_Goal of the exercise_
Quote all of the data below exactly, please.

_Information supplied_
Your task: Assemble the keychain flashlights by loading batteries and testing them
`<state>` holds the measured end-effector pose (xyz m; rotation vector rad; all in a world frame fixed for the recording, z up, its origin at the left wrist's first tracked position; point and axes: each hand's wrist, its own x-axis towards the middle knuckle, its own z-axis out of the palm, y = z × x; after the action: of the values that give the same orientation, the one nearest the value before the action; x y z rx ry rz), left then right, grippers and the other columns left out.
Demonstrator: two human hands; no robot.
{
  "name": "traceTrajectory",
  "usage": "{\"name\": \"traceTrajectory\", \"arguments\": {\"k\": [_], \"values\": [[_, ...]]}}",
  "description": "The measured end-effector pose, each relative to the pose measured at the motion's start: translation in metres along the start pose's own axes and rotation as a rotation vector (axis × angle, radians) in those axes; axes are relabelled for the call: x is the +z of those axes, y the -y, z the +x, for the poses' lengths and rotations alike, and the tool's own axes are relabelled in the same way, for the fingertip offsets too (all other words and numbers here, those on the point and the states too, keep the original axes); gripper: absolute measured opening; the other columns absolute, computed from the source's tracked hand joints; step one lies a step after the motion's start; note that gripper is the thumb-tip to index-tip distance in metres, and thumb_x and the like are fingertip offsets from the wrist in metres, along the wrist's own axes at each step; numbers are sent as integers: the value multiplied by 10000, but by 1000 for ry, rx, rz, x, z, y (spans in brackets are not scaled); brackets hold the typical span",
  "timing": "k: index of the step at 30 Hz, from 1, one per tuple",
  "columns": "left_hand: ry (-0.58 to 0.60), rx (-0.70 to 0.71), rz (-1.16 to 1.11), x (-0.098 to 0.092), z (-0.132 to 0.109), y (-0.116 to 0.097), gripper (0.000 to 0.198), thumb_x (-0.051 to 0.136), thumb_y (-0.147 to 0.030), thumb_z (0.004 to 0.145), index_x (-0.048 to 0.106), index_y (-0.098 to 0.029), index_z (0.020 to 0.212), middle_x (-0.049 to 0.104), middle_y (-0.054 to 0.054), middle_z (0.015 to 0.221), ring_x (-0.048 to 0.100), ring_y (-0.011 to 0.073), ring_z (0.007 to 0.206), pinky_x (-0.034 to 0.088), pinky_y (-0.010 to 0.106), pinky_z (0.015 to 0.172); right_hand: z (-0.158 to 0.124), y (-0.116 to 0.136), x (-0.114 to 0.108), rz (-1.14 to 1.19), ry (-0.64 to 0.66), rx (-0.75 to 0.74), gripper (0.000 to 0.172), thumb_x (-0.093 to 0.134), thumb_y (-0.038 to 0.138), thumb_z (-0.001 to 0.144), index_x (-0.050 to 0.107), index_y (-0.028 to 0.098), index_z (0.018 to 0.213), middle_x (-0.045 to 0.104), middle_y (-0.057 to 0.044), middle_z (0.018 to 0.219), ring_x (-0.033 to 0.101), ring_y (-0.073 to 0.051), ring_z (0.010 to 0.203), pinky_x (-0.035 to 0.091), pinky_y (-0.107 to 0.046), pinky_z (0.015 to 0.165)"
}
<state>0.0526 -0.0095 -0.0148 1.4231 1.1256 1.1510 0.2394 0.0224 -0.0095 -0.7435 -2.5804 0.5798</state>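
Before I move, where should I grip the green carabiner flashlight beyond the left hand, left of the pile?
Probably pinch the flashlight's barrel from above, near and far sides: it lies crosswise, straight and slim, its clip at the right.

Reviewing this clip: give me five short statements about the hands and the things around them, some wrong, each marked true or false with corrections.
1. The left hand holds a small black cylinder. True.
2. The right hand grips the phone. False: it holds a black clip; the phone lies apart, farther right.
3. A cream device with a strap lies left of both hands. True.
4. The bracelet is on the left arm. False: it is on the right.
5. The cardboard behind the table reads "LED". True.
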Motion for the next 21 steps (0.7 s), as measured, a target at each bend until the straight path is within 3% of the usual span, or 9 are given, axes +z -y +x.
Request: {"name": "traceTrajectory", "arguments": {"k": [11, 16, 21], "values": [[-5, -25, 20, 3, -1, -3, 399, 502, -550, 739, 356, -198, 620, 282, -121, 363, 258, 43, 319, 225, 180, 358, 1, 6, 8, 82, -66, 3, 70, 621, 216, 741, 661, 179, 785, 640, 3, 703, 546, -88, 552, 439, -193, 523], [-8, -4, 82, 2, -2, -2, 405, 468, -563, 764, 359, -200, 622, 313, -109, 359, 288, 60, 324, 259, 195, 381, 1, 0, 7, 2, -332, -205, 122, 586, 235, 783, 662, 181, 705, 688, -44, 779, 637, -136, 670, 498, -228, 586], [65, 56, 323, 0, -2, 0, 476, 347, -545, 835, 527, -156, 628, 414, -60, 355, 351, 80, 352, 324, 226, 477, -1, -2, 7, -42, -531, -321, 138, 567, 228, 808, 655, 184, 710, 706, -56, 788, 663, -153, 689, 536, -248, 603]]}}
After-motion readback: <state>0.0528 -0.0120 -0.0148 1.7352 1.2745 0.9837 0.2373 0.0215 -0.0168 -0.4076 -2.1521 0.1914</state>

_Result below_
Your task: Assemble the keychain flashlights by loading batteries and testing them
`<state>` holds the measured end-effector pose (xyz m; rotation vector rad; all in a world frame fixed for the recording, z up, its origin at the left wrist's first tracked position; point and axes: each hand's wrist, its own x-axis towards the middle knuckle, its own z-axis out of the palm, y = z × x; after the action: of the values that give the same orientation, the one nearest the value before the action; x y z rx ry rz), left then right, grippers and the other columns left out.
Demonstrator: two human hands; no robot.
{
  "name": "traceTrajectory",
  "usage": "{\"name\": \"traceTrajectory\", \"arguments\": {\"k\": [_], \"values\": [[_, ...]]}}",
  "description": "The measured end-effector pose, each relative to the pose measured at the motion's start: translation in metres along the start pose's own axes and rotation as a rotation vector (axis × angle, radians) in those axes; axes are relabelled for the call: x is the +z of those axes, y the -y, z the +x, for the poses' lengths and rotations alike, and the tool's own axes are relabelled in the same way, for the fingertip offsets too (all other words and numbers here, those on the point and the states too, keep the original axes); gripper: absolute measured opening; the other columns absolute, computed from the source's tracked hand joints; step one lies a step after the motion's start; note that gripper is the thumb-tip to index-tip distance in metres, and thumb_x and the like are fingertip offsets from the wrist in metres, along the wrist's own axes at each step; numbers are sent as integers: the value multiplied by 10000, but by 1000 for ry, rx, rz, x, z, y (spans in brackets are not scaled); brackets hold the typical span",
  "timing": "k: index of the step at 30 Hz, from 1, one per tuple",
  "columns": "left_hand: ry (-0.58 to 0.60), rx (-0.70 to 0.71), rz (-1.16 to 1.11), x (-0.098 to 0.092), z (-0.132 to 0.109), y (-0.116 to 0.097), gripper (0.000 to 0.198), thumb_x (-0.051 to 0.136), thumb_y (-0.147 to 0.030), thumb_z (0.004 to 0.145), index_x (-0.048 to 0.106), index_y (-0.098 to 0.029), index_z (0.020 to 0.212), middle_x (-0.049 to 0.104), middle_y (-0.054 to 0.054), middle_z (0.015 to 0.221), ring_x (-0.048 to 0.100), ring_y (-0.011 to 0.073), ring_z (0.007 to 0.206), pinky_x (-0.034 to 0.088), pinky_y (-0.010 to 0.106), pinky_z (0.015 to 0.172); right_hand: z (-0.158 to 0.124), y (-0.116 to 0.136), x (-0.114 to 0.108), rz (-1.14 to 1.19), ry (-0.64 to 0.66), rx (-0.75 to 0.74), gripper (0.000 to 0.172), thumb_x (-0.093 to 0.134), thumb_y (-0.038 to 0.138), thumb_z (-0.001 to 0.144), index_x (-0.050 to 0.107), index_y (-0.028 to 0.098), index_z (0.018 to 0.213), middle_x (-0.045 to 0.104), middle_y (-0.057 to 0.044), middle_z (0.018 to 0.219), ring_x (-0.033 to 0.101), ring_y (-0.073 to 0.051), ring_z (0.010 to 0.203), pinky_x (-0.035 to 0.091), pinky_y (-0.107 to 0.046), pinky_z (0.015 to 0.165)"
}
<state>0.0526 -0.0095 -0.0148 1.4231 1.1256 1.1510 0.2394 0.0224 -0.0095 -0.7435 -2.5804 0.5798</state>
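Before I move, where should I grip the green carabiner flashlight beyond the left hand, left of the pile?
Probably pinch the flashlight's barrel from above, near and far sides: it lies crosswise, straight and slim, its clip at the right.

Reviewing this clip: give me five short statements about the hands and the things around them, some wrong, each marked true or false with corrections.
1. The left hand holds a small black cylinder. True.
2. The right hand grips the phone. False: it holds a black clip; the phone lies apart, farther right.
3. A cream device with a strap lies left of both hands. True.
4. The bracelet is on the left arm. False: it is on the right.
5. The cardboard behind the table reads "LED". True.
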Motion for the next 21 steps (0.7 s), as measured, a target at each bend until the straight path is within 3% of the usual span, or 9 are given, axes +z -y +x.
Request: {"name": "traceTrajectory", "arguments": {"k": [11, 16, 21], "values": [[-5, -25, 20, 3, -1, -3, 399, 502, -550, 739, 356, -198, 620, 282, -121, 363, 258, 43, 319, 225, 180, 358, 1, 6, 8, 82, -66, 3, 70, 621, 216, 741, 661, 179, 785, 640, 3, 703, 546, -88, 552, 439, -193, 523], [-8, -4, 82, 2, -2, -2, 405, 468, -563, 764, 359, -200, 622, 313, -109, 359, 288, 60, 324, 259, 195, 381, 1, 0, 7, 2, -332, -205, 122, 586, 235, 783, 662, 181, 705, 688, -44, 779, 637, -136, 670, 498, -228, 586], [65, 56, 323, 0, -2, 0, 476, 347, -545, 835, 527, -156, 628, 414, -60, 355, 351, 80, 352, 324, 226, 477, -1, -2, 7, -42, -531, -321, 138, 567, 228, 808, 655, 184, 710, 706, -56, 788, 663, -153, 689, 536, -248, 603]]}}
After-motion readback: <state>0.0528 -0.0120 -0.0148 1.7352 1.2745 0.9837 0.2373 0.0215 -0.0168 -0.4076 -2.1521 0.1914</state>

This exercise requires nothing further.